#### [Required action]
Report all lines from the entries below in which "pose" appears.

#### [Source records]
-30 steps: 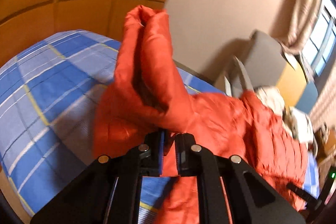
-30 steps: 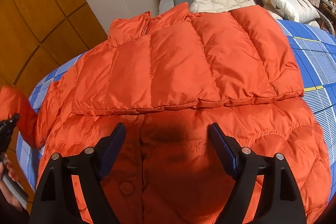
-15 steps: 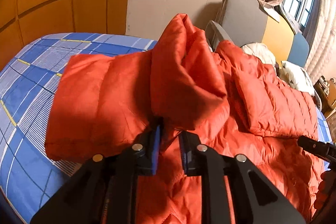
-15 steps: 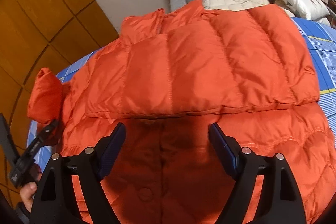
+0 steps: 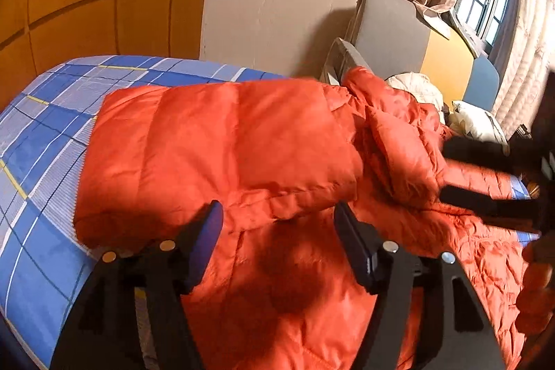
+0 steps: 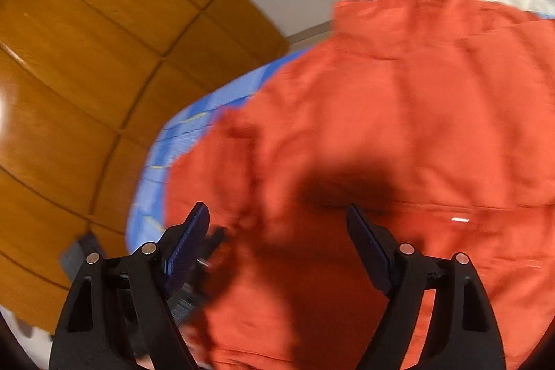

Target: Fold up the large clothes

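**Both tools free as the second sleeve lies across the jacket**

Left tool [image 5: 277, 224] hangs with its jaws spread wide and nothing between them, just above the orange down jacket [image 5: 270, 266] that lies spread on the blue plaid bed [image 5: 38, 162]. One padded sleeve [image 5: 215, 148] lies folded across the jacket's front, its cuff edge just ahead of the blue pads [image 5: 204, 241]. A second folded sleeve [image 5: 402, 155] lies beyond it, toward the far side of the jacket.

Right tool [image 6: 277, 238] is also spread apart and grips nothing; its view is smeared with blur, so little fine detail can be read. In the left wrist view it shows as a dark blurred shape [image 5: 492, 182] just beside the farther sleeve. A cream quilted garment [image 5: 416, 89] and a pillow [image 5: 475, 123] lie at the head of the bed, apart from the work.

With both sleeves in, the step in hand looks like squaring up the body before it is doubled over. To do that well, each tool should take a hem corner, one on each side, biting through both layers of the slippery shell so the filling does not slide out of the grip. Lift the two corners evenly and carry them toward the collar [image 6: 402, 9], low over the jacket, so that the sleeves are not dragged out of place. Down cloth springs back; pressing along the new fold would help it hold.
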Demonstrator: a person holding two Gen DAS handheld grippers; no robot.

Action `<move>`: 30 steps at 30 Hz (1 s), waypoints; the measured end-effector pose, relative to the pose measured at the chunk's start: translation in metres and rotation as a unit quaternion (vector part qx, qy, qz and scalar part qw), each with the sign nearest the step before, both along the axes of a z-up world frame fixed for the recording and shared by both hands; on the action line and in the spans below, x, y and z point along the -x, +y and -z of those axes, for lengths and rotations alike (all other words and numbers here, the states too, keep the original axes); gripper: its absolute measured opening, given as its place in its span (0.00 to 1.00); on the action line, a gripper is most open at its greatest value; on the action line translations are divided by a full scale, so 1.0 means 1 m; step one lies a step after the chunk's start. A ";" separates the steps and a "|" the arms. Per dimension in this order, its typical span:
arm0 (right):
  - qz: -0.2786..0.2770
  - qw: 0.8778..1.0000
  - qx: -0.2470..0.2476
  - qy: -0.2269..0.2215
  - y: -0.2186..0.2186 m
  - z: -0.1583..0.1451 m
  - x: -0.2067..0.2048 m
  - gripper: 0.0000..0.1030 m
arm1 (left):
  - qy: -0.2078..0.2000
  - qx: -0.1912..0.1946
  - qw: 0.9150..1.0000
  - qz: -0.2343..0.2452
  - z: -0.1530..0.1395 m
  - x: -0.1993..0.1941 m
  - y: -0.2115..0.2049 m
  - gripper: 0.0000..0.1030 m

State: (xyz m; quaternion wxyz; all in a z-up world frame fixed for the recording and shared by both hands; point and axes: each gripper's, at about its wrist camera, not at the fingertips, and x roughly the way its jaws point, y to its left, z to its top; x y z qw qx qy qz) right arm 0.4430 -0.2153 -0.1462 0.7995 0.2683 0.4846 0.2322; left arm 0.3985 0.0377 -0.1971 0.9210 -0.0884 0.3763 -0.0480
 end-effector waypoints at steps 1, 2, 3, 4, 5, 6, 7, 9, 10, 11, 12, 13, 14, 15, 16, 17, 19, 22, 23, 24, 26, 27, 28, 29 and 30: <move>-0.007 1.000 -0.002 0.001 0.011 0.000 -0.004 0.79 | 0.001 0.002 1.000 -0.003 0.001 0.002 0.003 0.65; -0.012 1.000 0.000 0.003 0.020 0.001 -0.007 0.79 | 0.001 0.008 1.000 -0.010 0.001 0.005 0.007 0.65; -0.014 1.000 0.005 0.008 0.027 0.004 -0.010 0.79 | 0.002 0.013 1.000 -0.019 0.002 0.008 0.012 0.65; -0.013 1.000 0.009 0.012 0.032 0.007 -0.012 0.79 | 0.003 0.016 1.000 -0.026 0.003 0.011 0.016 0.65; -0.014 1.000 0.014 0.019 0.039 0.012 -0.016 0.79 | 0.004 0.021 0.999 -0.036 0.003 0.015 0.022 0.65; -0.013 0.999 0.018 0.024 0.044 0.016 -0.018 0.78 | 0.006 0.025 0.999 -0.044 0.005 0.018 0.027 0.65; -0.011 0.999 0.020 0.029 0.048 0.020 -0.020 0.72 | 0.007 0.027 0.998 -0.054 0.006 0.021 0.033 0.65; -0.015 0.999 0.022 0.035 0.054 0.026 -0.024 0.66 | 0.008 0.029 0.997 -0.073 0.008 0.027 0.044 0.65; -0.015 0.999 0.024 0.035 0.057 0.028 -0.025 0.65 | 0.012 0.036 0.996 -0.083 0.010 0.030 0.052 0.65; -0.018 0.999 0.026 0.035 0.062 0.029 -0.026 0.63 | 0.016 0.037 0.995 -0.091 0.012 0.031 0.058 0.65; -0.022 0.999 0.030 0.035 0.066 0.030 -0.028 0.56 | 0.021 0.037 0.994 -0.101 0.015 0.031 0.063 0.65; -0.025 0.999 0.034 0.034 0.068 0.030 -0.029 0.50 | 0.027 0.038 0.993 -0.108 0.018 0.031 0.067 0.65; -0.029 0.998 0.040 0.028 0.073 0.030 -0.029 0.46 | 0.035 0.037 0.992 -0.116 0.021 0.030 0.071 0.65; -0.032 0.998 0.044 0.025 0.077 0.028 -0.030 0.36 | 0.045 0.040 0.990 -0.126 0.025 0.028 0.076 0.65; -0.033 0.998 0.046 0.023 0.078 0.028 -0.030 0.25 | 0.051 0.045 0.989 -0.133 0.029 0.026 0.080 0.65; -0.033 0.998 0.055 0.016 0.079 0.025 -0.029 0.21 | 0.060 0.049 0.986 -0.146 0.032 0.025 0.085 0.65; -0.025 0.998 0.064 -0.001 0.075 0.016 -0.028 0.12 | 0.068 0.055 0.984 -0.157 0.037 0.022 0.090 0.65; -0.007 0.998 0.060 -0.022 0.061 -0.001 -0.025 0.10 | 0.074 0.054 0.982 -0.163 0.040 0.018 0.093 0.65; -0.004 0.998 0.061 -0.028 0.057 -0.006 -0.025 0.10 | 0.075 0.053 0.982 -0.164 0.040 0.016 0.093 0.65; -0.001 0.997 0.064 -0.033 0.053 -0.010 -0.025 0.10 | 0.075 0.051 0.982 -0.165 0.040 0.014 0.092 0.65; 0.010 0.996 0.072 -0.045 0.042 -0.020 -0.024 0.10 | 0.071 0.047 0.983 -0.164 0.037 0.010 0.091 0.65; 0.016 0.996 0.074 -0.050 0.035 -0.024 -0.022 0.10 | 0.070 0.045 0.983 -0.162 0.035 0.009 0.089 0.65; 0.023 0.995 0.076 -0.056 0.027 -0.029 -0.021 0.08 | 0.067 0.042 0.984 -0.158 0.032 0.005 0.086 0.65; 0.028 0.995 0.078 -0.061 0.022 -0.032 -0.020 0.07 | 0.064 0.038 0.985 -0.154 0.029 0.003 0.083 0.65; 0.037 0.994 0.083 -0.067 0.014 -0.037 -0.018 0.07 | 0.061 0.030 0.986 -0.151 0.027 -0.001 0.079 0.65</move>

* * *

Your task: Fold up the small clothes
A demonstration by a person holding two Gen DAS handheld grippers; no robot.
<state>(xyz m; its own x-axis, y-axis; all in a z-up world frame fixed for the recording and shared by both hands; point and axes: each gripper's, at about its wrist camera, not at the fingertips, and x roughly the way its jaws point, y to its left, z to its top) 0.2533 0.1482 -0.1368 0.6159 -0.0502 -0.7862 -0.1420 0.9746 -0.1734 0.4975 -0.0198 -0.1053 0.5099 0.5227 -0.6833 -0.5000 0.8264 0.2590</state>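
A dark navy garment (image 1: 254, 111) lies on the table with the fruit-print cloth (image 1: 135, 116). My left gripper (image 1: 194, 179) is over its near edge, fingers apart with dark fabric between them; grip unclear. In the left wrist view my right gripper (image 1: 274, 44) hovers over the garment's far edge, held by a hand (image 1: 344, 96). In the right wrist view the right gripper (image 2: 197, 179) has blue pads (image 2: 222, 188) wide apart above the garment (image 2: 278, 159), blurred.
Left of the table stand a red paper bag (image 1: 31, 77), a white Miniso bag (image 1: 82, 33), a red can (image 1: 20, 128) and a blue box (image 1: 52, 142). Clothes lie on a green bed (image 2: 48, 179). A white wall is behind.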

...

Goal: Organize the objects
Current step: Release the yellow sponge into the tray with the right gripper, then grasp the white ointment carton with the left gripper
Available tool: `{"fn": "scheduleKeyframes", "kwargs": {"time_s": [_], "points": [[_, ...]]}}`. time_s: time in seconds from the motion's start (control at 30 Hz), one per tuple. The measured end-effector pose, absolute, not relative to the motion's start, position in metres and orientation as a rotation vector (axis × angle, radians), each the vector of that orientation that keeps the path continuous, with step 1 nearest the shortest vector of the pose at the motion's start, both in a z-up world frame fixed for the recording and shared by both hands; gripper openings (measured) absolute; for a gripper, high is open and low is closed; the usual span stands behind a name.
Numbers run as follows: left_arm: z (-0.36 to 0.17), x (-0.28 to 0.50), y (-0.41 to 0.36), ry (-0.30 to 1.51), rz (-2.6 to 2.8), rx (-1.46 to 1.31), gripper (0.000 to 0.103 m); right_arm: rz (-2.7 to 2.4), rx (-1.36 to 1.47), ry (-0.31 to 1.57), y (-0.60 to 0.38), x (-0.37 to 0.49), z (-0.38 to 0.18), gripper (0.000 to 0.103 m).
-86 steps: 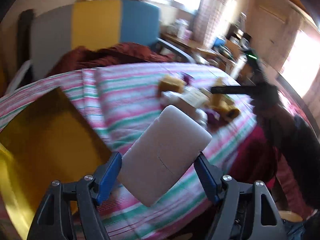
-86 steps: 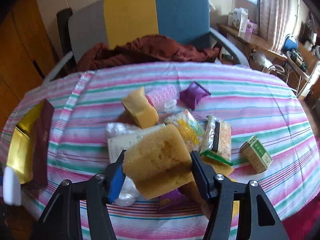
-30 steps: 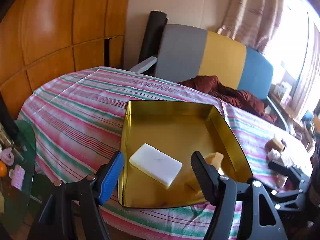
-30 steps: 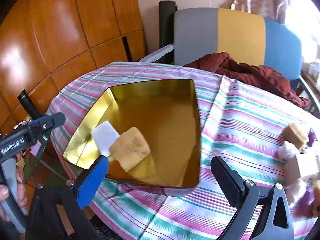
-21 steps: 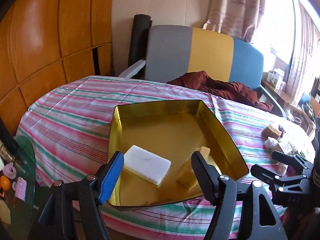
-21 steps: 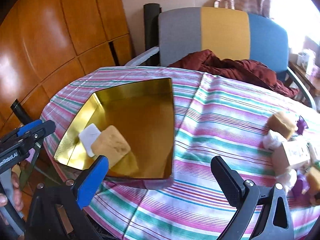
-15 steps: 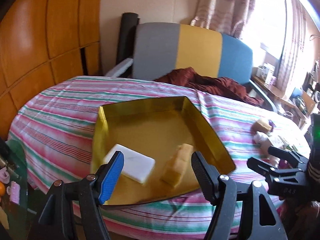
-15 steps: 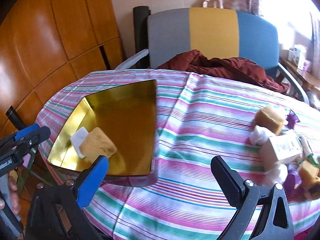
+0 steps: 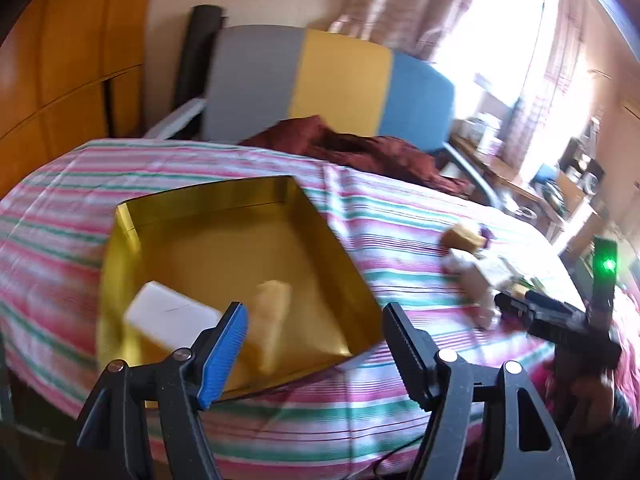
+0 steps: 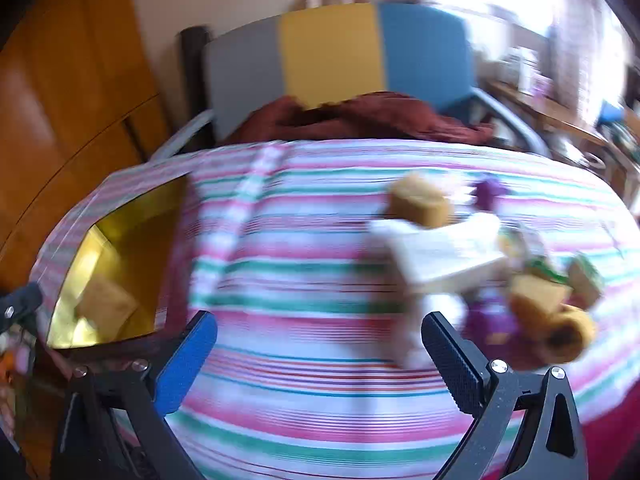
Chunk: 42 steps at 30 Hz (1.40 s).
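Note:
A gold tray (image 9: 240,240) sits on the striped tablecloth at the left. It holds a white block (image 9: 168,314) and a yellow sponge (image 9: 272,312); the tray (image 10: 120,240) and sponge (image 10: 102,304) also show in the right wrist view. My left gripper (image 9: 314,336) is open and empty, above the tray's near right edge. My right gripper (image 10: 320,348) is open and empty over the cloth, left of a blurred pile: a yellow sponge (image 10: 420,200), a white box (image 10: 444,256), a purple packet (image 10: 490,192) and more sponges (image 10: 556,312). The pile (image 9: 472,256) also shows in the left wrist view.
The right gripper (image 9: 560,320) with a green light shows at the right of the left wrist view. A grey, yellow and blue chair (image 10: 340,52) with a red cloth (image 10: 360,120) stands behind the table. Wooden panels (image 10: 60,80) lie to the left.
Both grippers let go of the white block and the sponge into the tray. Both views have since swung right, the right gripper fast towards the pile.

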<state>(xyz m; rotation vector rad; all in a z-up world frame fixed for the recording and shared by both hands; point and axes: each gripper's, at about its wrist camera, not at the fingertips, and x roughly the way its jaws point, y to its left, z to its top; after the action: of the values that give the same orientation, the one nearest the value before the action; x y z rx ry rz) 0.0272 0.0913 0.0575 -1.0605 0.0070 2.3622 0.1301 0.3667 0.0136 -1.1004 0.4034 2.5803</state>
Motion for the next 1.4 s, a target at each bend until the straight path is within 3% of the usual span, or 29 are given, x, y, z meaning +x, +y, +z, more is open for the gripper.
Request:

#### [Solution for this task]
Action `<move>`: 30 steps at 30 Hz (1 s), waypoints; the measured end-effector pose, relative to the pose measured at the chunk's start: translation in metres and rotation as a unit quaternion (vector part qx, qy, qz and scalar part qw), each with the sign nearest the step before, both along the axes of a z-up world frame fixed for the recording and shared by both hands; on the action line and in the spans below, x, y and z point along the -x, +y and -z of those axes, for lengths and rotations alike (all other words and numbers here, the states too, keep the original axes); gripper: its absolute measured opening, given as its place in its span (0.00 to 1.00); on the action line, a gripper is most open at its greatest value; on the action line translations are divided by a full scale, so 1.0 means 1 m; step one lies a step after the chunk's start. A ";" separates the steps and a "|" the arms. Per dimension in this order, its typical span:
Available tool: `{"fn": "scheduleKeyframes", "kwargs": {"time_s": [_], "points": [[_, ...]]}}`. time_s: time in seconds from the motion's start (control at 30 Hz), one per tuple. The measured end-effector pose, absolute, not relative to the motion's start, position in metres and orientation as a rotation vector (axis × angle, radians), each the vector of that orientation that keeps the path continuous, with step 1 nearest the shortest vector of the pose at the motion's start, both in a z-up world frame fixed for the recording and shared by both hands; gripper openings (measured) absolute; for a gripper, high is open and low is closed; the usual span stands behind a name.

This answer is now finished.